• Exercise requirements: Whenever a line below holds the word "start", copy that line.

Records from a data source

========================================================================

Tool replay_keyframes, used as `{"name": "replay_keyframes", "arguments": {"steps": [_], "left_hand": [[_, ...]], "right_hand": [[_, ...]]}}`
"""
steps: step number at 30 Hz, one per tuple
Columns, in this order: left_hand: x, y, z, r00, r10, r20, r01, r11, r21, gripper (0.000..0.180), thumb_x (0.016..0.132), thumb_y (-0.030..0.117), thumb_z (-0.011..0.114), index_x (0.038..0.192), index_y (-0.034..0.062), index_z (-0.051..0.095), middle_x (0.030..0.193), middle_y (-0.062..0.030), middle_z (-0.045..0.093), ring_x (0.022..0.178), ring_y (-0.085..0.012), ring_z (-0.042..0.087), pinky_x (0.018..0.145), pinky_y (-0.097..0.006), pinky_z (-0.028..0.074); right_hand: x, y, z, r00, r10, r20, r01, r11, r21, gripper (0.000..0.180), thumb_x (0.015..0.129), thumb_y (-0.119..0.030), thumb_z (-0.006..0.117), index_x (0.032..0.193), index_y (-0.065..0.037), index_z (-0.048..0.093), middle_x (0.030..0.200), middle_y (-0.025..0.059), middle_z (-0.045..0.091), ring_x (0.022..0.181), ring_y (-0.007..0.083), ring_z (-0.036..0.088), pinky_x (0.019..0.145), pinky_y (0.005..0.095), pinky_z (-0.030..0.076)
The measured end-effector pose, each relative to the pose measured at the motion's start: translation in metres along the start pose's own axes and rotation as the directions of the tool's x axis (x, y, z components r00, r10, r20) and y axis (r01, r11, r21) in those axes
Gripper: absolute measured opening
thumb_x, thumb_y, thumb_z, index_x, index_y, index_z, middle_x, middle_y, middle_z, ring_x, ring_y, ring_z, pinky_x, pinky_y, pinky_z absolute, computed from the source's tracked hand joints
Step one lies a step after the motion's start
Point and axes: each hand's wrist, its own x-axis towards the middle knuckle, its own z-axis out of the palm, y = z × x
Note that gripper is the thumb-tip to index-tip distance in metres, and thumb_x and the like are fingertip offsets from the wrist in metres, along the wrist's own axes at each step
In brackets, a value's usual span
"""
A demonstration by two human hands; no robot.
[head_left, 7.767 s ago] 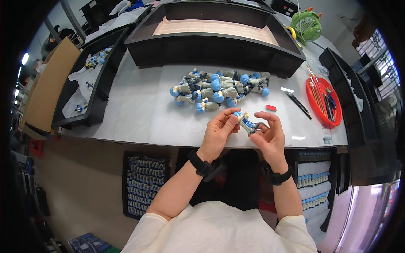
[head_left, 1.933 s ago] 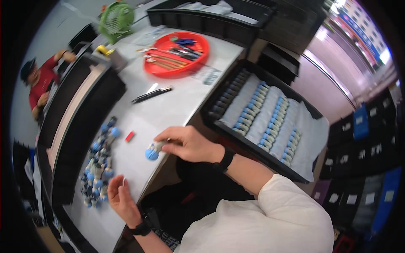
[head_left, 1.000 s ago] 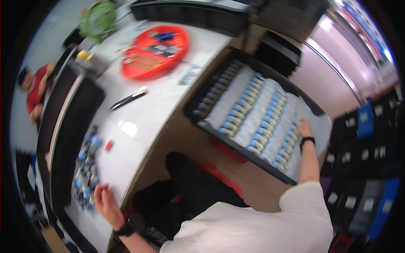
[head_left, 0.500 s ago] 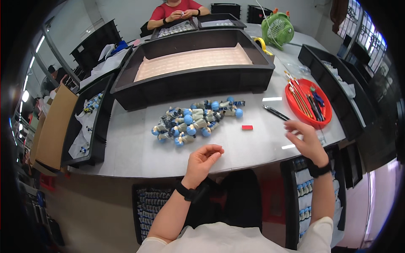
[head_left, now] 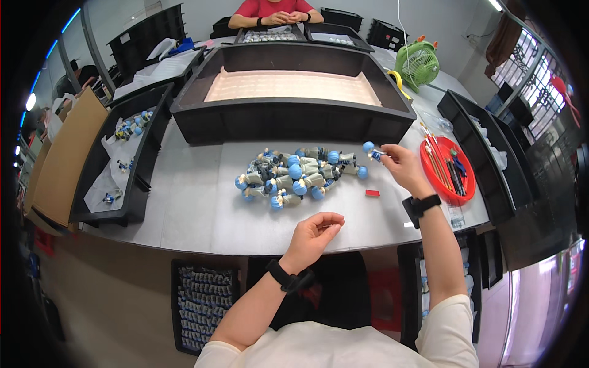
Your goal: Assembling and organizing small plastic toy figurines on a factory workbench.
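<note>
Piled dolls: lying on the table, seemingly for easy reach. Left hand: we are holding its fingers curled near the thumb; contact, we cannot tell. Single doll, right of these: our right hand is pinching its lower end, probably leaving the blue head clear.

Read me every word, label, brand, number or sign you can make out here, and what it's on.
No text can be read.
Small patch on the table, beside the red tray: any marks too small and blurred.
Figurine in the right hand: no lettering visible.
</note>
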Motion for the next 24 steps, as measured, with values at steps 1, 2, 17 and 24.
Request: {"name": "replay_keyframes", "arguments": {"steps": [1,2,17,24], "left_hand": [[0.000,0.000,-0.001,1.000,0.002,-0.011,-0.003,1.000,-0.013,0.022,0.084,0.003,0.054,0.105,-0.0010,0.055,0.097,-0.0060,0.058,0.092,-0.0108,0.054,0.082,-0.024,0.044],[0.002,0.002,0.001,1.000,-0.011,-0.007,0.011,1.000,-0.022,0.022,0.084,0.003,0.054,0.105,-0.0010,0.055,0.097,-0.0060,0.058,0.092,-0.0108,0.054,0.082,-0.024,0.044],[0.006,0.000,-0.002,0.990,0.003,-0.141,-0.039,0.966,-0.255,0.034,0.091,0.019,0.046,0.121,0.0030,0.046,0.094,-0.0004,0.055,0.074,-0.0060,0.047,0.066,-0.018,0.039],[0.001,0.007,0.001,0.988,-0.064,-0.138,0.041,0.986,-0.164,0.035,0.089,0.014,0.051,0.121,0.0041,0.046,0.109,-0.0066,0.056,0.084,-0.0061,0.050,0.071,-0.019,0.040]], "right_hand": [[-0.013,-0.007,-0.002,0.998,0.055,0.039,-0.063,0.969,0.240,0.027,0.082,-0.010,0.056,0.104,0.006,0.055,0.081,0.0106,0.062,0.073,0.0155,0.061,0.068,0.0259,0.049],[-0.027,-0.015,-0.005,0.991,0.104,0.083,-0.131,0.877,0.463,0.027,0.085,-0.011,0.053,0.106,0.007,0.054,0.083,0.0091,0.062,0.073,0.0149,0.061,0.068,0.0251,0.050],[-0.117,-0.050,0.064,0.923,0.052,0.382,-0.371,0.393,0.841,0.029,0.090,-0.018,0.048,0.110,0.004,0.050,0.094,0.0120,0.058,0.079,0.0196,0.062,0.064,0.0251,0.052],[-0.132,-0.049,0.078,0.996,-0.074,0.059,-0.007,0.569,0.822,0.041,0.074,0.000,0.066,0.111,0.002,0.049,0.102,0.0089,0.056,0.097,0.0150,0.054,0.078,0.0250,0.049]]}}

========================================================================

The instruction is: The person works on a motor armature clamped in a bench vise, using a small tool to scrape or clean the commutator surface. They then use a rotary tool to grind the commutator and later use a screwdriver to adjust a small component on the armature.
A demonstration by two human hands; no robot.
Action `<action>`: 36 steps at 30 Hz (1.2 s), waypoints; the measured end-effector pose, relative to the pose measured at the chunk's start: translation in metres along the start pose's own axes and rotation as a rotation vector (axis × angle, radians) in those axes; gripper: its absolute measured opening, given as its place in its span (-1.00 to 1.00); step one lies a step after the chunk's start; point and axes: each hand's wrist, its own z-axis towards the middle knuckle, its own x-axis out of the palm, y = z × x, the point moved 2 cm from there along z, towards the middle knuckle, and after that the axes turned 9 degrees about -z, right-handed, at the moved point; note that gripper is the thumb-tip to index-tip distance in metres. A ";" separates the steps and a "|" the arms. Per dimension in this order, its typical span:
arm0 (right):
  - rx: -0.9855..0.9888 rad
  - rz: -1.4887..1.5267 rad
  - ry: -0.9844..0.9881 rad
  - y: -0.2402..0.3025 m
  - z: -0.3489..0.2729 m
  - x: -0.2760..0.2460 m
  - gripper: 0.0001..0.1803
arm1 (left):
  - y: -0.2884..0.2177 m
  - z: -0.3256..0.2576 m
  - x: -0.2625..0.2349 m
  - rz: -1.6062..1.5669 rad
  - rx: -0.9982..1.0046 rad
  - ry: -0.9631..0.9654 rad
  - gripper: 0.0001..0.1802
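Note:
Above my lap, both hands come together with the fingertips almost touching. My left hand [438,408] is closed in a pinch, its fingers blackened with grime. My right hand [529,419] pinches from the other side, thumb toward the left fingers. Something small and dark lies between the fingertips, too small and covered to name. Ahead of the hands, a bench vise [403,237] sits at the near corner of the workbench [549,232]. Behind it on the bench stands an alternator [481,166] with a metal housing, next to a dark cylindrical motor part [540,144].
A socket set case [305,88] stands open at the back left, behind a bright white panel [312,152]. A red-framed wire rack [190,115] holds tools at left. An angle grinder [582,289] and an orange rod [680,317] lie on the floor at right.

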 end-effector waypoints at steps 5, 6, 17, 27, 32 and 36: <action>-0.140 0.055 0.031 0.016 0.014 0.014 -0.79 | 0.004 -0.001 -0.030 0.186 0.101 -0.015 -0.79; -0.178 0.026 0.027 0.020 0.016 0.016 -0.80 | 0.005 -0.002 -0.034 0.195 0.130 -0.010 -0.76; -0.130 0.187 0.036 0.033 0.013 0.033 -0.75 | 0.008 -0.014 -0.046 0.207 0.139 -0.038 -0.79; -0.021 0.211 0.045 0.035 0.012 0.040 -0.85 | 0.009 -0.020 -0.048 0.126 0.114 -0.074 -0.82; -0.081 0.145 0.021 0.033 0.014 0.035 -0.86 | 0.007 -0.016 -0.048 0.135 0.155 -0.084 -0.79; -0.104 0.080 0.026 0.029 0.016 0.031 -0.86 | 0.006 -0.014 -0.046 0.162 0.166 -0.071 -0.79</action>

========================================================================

• Solution for this exercise:
The measured end-effector pose, each relative to the pose measured at the motion's start: translation in metres along the start pose's own axes and rotation as the directions of the tool's x axis (x, y, z components r00, r10, r20) and y axis (r01, r11, r21) in those axes
Step one lies a step after the motion's start
Action `<action>`: 36 steps at 30 Hz (1.2 s), waypoints; the measured end-effector pose, relative to the pose measured at the chunk's start: translation in metres along the start pose's own axes and rotation as a rotation vector (axis × angle, radians) in those axes; gripper: its absolute measured opening, given as its place in its span (-1.00 to 1.00); step one lies a step after the chunk's start; point and axes: each hand's wrist, its own z-axis towards the middle knuckle, its own x-axis out of the palm, y = z × x, the point moved 2 cm from there along z, towards the middle knuckle, and after that the axes turned 9 degrees about -z, right-handed, at the moved point; note that gripper is the thumb-tip to index-tip distance in metres. A ";" separates the steps and a "|" the arms. Per dimension in this order, its typical span:

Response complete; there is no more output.